If your dog shows any of these symptoms, especially within 72 hours of visiting a woodland area, contact your vet immediately. Quick treatment can make a significant difference.
How do vets diagnose seasonal canine illness?
Diagnosis of SCI in dogs can be tricky due to the absence of a definitive test. The diagnosis largely relies on symptoms, a physical examination from a vet, and your dog's recent activities - especially woodland walks. Vets may conduct general tests such as blood tests or x-rays to rule out other conditions with similar symptoms, before narrowing down to a SCI diagnosis. Your input is really important in this process. Providing detailed information about where you've been with your dog and the symptoms you've observed can help your vet make an educated assessment and start with the most appropriate treatment.

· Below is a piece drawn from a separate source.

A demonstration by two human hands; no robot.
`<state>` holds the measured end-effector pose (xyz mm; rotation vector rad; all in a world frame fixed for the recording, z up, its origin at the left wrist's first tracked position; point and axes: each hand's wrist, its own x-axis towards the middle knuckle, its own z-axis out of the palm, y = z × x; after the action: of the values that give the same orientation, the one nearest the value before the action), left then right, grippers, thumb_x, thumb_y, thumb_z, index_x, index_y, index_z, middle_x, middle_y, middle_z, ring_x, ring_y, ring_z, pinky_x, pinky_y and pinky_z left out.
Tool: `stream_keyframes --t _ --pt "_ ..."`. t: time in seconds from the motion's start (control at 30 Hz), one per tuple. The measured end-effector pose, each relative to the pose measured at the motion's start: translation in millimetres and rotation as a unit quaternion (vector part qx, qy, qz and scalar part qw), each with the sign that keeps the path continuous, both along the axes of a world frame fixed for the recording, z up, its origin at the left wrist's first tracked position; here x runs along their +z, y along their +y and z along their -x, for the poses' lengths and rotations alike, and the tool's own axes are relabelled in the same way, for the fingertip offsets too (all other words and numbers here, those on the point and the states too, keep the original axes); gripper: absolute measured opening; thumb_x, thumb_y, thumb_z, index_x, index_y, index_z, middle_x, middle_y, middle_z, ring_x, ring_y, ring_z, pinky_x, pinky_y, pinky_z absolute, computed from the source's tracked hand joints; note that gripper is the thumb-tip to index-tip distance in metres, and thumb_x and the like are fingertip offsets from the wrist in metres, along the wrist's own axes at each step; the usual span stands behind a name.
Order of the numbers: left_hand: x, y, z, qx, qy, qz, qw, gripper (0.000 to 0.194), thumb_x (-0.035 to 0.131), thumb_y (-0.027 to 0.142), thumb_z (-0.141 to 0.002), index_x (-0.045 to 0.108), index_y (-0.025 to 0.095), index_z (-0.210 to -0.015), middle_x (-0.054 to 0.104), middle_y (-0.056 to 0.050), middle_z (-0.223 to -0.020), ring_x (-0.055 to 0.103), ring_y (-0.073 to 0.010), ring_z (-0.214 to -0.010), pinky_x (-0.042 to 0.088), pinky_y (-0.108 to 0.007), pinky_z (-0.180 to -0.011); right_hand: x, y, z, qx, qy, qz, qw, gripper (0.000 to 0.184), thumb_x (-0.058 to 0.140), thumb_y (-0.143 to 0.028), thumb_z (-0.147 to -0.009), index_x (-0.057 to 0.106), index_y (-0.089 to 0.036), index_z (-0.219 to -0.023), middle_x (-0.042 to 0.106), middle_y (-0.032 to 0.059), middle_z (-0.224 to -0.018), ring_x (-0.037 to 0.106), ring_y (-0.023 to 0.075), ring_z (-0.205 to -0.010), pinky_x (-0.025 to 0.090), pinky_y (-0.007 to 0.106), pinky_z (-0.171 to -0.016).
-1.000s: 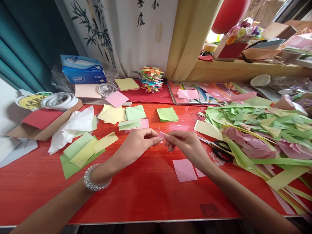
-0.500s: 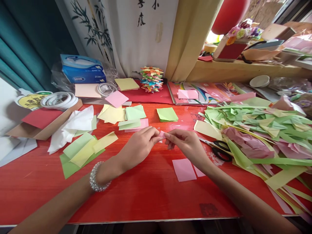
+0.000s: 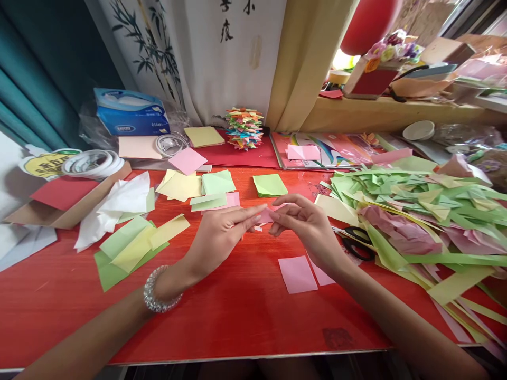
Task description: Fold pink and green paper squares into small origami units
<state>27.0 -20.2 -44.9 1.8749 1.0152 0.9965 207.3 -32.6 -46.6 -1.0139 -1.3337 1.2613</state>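
Between my two hands, above the middle of the red table (image 3: 237,316), is a small folded piece of pink paper (image 3: 266,215). My left hand (image 3: 222,232) pinches its left side between thumb and straightened fingers. From the right, the thumb and bent fingers of my right hand (image 3: 303,219) close on its other edge. My fingers cover part of the paper, so its exact folds are hidden. Nearer to me lies a pink paper square (image 3: 298,275), with another pink piece (image 3: 321,272) partly under my right forearm. Beyond my hands sits a stack of green paper squares (image 3: 270,185).
Scissors (image 3: 356,243) with black handles lie right of my right hand, beside a heap of green folded pieces (image 3: 412,200). Green and yellow sheets (image 3: 137,245) and a crumpled tissue (image 3: 122,203) lie left. A many-coloured paper model (image 3: 244,129) stands at the back.
My left fingers have straightened along the pink paper, and my right fingers have lifted and curled more. More of the pink piece shows between them. The view has shifted slightly.
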Motion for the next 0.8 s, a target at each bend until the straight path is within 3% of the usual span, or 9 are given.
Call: stream_keyframes --t 0.17,0.3,0.5,0.67,0.8 --pt "0.9 0.4 1.0 -0.017 0.0 -0.014 1.0 0.028 0.052 0.011 -0.085 0.069 0.025 -0.102 0.068 0.001 -0.083 0.06 -0.0107 -0.071 0.048 -0.023 -0.069 -1.2 2.5 -1.4 0.013 0.015 0.022 1.0 0.008 0.061 -0.024 -0.081 0.063 -0.018 -0.086 0.064 -0.0004 -0.068 0.063 0.0103 -0.065 0.052 0.021 -0.064" --pt "1.2 2.0 2.0 -0.027 -0.031 0.039 0.998 0.025 0.052 0.013 -0.085 0.07 0.025 -0.098 0.068 0.0 -0.09 0.06 -0.0128 -0.072 0.05 -0.025 -0.063 -2.8 4.4 -1.0 0.027 0.056 0.067 0.996 0.011 0.063 -0.024 -0.079 0.062 -0.019 -0.089 0.067 0.0 -0.072 0.065 0.011 -0.069 0.053 0.023 -0.069" --pt "1.3 3.2 1.7 -0.023 -0.007 0.007 1.0 0.023 0.054 0.013 -0.084 0.07 0.023 -0.097 0.067 -0.001 -0.093 0.06 -0.0137 -0.083 0.048 -0.025 -0.072 -3.3 5.9 -1.6 0.045 0.09 0.126 0.987 0.016 0.064 -0.029 -0.078 0.066 -0.017 -0.088 0.07 0.0029 -0.078 0.067 0.0119 -0.07 0.054 0.025 -0.072" --pt "2.3 0.7 1.3 -0.032 0.014 0.009 0.999 0.021 0.053 0.014 -0.084 0.07 0.022 -0.094 0.067 -0.001 -0.094 0.06 -0.0124 -0.083 0.047 -0.024 -0.075 -5.2 6.2 -2.7 0.049 0.056 0.128 0.989 0.017 0.065 -0.03 -0.076 0.069 -0.017 -0.087 0.07 0.003 -0.077 0.066 0.0114 -0.07 0.053 0.024 -0.072" --pt "5.8 0.0 -1.0 -0.025 -0.003 0.068 0.997 0.021 0.051 0.023 -0.087 0.064 0.022 -0.103 0.067 -0.001 -0.094 0.06 -0.0139 -0.085 0.046 -0.026 -0.075 -4.6 5.6 -1.6 0.04 0.047 0.115 0.991 0.015 0.064 -0.028 -0.077 0.068 -0.017 -0.087 0.069 0.0026 -0.077 0.065 0.0112 -0.07 0.054 0.025 -0.073"
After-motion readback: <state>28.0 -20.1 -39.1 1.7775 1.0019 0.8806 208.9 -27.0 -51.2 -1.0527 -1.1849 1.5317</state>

While there isn't a specific cure due to the unknown cause, prompt treatment aimed at alleviating the symptoms can be highly effective. Treatment may include:
- Intravenous fluids to combat dehydration
- Anti-nausea medication to control vomiting
- Pain relief for abdominal discomfort
- Antibiotics to prevent secondary bacterial infections
- Using a topical spray to kill and remove any harvest mites
How to reduce the risk of SCI in dogs
While there's no surefire way to prevent SCI in dogs, certain steps can minimise the risk:
Avoid long walks in woodland areas during autumn, especially around September
Keep your dog on a lead to control their exposure to potentially risky areas
Apply parasiticide sprays (prescribed by your vet) to the feet, legs and underside of your dog about 1-2 hours before woodland walks to deter harvest mites
If you notice any harvest mites on your dog, wipe them off with a damp cloth as soon as possible, and talk to your vet about a topical treatment spray.
Research and awareness around SCI have improved over the years. There has been a drop in fatal cases since 2010, showcasing the impact of early intervention and the veterinary community's growing understanding of the illness.
SCI first emerged among dogs who had been walking in the Sandringham estate in Norfolk. More cases then began to surface in other woodland areas, particularly in East Anglia, Nottinghamshire, and Lincolnshire. Commonly reported hotspots in the UK have included (although these locations can vary over time):
- Sherwood Forest in Nottinghamshire
- Thetford Forest on the border between Norfolk and Suffolk
- The New Forest in Hampshire
- Cannock Chase in Staffordshire
- Clumber Park in Nottinghamshire
- Sandringham Estate in Norfolk
It's important to note that while these areas have had reports of SCI, this illness is still rare. If you plan to walk your dog in these or other woodland areas, just be vigilant and watch for any symptoms. Check with your local vet practice or animal health organisation for the most current information.
Any studies around SCI in dogs?
One study published in 2012 highlighted incidents between 2009 to 2011 where dogs became seriously ill or died after woodland walks, especially in Norfolk and Nottinghamshire, due to SCI. In one case, two Yorkshire terriers from Bolton experienced severe harvest mite infestations after a long walk in Delamere Forest, Cheshire, followed by one of the dogs succumbing to SCI. The study suggests that the severe infestations and exposure to mite saliva could potentially trigger SCI.
The now defunct Animal Health Trust documented over 300 cases of SCI, including 16 fatalities. It also said many more instances may have gone unreported.
Another study published in 2013 explored a potential link between mushroom poisoning and SCI. The report noted similar symptoms between the two conditions — such as vomiting, diarrhoea, and lethargy — especially after dogs had visited woodland areas in autumn. The study raised the possibility that some cases thought to be SCI might actually be mushroom poisoning. But it concluded there's no clear evidence yet linking mushroom toxicosis to the cluster of SCI cases.